Copy task for the material below: print the line with "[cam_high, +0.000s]" and every line after it to the end, exactly as written, without the pictures.

Available data:
-=-=-
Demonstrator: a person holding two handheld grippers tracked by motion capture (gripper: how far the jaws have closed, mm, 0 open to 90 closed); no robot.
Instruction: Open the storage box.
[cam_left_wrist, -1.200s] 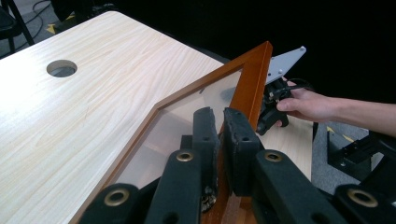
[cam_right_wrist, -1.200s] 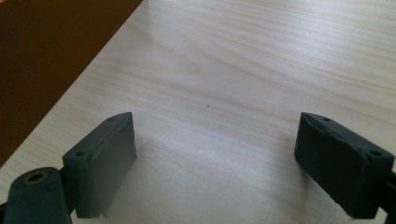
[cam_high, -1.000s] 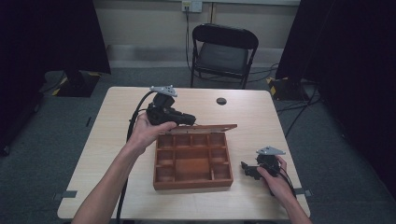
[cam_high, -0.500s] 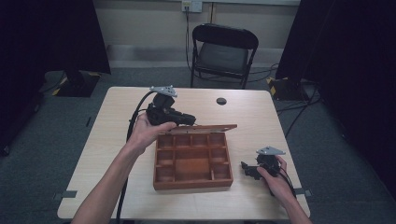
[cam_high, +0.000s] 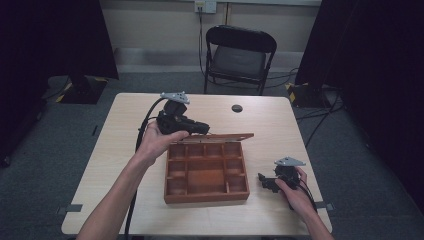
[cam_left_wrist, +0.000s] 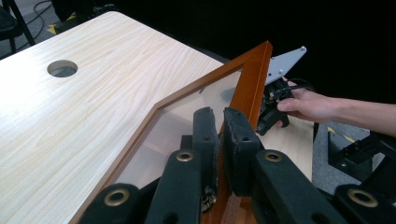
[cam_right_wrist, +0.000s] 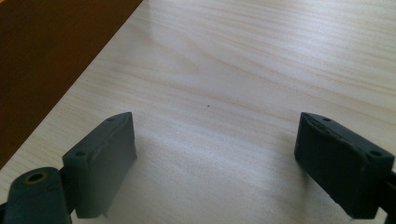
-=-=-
Answer for the task:
[cam_high, +0.000s] 
[cam_left_wrist, +0.000s] 
[cam_right_wrist, +0.000s] 

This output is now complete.